As described in German patent 2,900,851 filed 11 Jan. 1979 by H. G. Volz et al a standard apparatus for dosing a liquid has a housing formed with an inlet connected to a supply of the liquid, an outlet, a filling chamber, and a bypass chamber having an outlet side from which the outlet opens and an inlet side connected to the inlet. A pumping piston subdivides the filling chamber into an inlet compartment into which the inlet opens and an outlet compartment.

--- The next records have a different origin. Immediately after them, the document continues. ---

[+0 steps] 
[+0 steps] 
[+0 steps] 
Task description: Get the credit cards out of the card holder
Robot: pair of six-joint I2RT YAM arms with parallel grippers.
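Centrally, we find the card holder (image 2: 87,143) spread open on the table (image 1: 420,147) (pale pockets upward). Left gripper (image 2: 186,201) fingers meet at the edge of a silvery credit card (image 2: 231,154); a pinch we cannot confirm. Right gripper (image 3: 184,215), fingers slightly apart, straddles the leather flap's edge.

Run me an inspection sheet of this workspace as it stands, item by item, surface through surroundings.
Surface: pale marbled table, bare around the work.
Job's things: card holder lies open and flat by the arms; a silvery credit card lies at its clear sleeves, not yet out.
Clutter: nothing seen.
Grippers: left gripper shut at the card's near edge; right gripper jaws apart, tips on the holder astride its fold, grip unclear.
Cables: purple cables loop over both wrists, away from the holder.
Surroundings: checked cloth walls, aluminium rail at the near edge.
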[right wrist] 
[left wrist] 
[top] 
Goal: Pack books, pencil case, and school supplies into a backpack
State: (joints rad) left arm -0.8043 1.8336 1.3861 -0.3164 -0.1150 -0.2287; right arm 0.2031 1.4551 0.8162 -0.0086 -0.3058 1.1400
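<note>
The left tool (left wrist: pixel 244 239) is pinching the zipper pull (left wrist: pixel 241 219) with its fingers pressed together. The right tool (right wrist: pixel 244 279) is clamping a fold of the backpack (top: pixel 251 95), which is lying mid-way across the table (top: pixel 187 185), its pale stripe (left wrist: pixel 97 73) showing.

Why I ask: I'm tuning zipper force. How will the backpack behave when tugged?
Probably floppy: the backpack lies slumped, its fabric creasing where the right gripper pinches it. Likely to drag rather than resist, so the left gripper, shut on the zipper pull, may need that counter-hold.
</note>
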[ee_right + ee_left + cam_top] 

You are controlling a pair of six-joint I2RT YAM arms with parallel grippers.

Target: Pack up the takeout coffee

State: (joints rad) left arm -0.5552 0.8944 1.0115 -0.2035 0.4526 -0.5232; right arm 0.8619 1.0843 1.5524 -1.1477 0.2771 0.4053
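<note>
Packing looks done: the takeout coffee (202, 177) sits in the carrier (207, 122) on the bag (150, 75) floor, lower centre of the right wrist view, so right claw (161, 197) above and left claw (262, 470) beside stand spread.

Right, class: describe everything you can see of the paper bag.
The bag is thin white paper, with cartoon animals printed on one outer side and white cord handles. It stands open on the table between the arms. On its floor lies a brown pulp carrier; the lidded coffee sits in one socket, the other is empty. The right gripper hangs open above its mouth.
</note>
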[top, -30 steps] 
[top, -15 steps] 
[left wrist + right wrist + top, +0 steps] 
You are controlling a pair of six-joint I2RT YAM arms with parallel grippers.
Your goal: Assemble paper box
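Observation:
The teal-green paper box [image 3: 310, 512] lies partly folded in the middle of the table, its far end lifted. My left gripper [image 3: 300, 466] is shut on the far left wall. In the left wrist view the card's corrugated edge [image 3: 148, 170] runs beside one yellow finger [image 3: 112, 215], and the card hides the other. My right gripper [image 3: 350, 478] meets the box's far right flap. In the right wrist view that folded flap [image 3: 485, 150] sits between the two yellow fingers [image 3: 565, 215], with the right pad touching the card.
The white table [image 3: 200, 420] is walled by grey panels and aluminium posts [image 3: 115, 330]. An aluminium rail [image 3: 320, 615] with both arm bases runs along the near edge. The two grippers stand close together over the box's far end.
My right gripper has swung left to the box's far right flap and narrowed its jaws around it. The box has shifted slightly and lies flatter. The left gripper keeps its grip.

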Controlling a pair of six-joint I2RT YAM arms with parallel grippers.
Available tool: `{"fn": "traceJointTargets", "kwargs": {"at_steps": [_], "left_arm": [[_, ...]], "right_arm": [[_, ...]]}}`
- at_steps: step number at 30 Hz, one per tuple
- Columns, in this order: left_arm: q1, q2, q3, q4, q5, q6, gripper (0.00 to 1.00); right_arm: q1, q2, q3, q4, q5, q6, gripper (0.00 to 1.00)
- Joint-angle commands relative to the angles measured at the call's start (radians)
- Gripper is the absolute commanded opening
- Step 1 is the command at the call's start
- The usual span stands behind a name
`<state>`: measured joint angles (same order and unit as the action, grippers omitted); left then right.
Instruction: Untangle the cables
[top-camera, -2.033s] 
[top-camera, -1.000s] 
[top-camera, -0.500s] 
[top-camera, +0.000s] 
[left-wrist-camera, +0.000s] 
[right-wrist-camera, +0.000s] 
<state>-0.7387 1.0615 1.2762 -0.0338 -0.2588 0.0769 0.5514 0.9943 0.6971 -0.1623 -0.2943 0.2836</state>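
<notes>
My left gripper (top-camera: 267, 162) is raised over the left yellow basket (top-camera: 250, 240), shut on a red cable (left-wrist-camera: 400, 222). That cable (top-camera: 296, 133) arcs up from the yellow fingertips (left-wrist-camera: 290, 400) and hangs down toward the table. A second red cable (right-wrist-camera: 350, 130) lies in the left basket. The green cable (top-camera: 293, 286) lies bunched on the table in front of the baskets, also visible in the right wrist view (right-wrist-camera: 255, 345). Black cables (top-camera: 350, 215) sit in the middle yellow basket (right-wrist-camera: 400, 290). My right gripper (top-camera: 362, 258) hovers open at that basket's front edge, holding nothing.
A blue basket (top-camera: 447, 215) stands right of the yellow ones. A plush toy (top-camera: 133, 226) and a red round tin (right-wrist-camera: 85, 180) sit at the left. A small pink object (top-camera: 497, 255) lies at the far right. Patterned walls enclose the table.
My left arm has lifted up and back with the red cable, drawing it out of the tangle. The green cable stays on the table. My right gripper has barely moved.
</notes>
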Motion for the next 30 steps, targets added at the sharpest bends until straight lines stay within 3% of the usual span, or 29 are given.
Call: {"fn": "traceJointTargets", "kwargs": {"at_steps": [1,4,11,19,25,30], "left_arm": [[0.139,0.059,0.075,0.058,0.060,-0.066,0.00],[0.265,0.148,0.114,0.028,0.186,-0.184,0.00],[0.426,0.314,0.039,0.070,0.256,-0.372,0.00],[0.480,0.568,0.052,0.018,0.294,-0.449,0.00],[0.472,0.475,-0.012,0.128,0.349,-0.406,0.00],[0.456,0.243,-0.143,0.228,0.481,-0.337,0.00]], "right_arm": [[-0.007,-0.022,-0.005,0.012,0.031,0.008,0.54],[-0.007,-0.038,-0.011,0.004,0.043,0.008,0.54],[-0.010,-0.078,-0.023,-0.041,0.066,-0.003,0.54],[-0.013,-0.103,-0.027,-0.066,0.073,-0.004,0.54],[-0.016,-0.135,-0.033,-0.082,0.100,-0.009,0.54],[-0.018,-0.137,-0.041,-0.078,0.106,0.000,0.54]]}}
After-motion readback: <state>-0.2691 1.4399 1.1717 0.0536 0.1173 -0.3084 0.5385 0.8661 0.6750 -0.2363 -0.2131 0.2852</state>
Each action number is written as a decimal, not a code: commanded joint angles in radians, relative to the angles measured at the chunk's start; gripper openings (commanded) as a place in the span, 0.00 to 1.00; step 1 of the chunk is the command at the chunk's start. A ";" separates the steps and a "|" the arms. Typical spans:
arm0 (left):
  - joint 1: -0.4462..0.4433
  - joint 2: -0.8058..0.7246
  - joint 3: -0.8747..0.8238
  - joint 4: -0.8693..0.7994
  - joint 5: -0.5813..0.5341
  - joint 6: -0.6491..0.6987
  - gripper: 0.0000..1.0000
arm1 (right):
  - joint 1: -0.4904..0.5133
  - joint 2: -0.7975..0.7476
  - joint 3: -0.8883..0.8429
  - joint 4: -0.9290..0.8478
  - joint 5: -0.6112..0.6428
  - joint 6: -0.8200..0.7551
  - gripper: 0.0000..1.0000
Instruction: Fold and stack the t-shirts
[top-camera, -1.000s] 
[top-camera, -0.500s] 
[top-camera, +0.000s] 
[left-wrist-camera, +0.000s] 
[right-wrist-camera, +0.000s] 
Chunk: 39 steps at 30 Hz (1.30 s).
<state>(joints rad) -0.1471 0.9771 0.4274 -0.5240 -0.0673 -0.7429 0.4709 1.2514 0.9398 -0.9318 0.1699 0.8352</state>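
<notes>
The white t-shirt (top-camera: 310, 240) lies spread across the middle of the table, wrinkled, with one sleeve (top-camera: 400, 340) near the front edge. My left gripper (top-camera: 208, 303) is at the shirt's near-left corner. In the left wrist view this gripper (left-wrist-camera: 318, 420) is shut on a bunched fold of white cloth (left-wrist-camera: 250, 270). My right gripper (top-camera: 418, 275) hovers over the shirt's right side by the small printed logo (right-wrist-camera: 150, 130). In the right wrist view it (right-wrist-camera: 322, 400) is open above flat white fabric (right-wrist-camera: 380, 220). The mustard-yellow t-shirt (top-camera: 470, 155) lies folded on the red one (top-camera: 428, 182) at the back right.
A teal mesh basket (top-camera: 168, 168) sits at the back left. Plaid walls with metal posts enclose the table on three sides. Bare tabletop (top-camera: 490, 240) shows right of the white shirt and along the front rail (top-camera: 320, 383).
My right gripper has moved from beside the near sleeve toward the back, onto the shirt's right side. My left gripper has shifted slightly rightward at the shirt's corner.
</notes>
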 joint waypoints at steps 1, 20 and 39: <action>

A valve element in the housing can move between a filling position blocking the outlet and connecting the inlet through the bypass chamber with the outlet compartment and a feed position exposing the outlet and blocking flow between the inlet and the outlet compartment through the bypass compartment.
Such a dosing apparatus is operated by alternately retracting the piston through a back stroke while the valve element is in the filling position to draw the liquid into the outlet compartment from the inlet through the bypass compartment and advancing the piston through a predetermined advance stroke while the valve element is in the feed position to eject the drawn-in liquid from the outlet. In this manner it is possible to control the dose size very accurately.
A major disadvantage of such a system is that pockets of little or no flow are formed in the housing. In particular the inlet compartment often is quite stagnant so that, although the flow through the housing is considerable, the material in this inlet compartment can be quite stale. When the system is used, as is common, with a foodstuff, this stale material can contaminate the fresh material being pumped with bacteria. It is also possible for the rear end of the outlet compartment to constitute a dead pocket holding stale material.